NB: This entire piece is predicated on my assumption that a fringe minority of social game players actually participate in micro-transactions. Only after completing it did I stop to think that I’m giving social gamers too much benefit of the doubt therein.

After discovering that the Google Plus game Pirates: Tides of Fortune shamelessly appropriated the logo of Sid Meier’s Pirates, I found my thoughts turning to social gaming in a general sense. Anybody who knows me knows that I think these games spawn from the devil’s own asshole, so I won’t retread that already well marked path. Instead I want to ask a question. What are these games doing with all the time that gets invested into them?

Without wanting to sound too much like a Marxist, it is my considered opinion that social games use time as their main commodity. Sure, they all have pay models in place where the gullible and hopelessly addicted can invest in speed farming their potatoes or hiring teamsters to build their municipal skating rink. But how do we account for the people who play these games without investing actual currency into the system? It seems to me that the only thing this subset of “gamers” are investing is their time. Perhaps a comparison is in order.

In days past a gaming studio would create a game with two general purposes in mind: to make money and to entertain the end-user. The relationship between consumer and producer therein was reciprocal; gamers paid for a product and in turn enjoyed a game. So long as the title performed as expected, everybody was happy. It’s also important to note that conventional games inevitably reach a point of diminishing returns. That is to say that they have a clear beginning and ending. Some games chart a non-linear course to that ending, occasionally allowing players to continue in perpetuity once the set pieces have been completed, that’s your Wing Commander: Privateer and Grand Theft Auto types. Excepting titles with Diablo-esque replay value or compelling multiplayer, life after the endgame takes the shape of collecting dust on a shelf or being sold off.

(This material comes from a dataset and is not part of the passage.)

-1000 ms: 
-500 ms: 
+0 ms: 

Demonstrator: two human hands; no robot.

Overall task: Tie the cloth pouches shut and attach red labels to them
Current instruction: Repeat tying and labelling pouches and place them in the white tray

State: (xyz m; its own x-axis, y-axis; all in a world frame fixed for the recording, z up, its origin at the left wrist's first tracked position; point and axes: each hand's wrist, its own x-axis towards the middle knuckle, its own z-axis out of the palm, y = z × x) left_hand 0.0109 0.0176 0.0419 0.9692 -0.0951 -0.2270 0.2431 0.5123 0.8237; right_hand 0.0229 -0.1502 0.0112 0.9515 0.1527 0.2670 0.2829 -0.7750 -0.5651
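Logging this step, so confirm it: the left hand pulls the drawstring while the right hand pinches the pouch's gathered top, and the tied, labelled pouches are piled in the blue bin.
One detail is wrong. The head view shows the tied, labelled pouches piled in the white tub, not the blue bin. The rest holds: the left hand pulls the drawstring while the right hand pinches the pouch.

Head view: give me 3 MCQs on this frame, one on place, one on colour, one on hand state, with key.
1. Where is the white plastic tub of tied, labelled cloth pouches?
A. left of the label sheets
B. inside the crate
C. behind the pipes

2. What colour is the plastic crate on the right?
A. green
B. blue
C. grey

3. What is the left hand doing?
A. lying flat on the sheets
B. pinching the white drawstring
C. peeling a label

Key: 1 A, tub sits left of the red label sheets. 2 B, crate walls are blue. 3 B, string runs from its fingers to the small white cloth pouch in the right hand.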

Social gaming, with its appearance of offering something for nothing, changes that dynamic. To start, it kills the reciprocity between producer and consumer. If money trading hands is not a precursor to playing the game, then there’s no obligation from the designer to be creative, innovative, or otherwise respectful of the audience. This is one of many reasons why Gameloft and Zynga dance so closely along the of plagiarism. If the target market isn’t invested in you, why should you invest in them?

More insidious is the fact that every social game, at least all of the ones that I have explored, seems perpetual. There’s no end-game. For want of external influences, these games could continue on forever as their players participate in the most tedious sorts of assembly line tasks that have dared to masquerade as game play. Again, I’m sounding like a Marxist, but it’s hard not to when a game’s sole purpose is to engage its players in a controlled economy at the expense of their time. So we return to the issue at hand, time. What are the architects of social gaming doing with all that time? Why do they want it so badly that they will create game environments that have people performing actions with such compulsion and repetition that they would manifest measurable symptoms in the DSM-4? How does time invested in Vegetable Pirate City – not an actual social game but I own the rights to the name and I will sell them to an interested party – translate into revenue?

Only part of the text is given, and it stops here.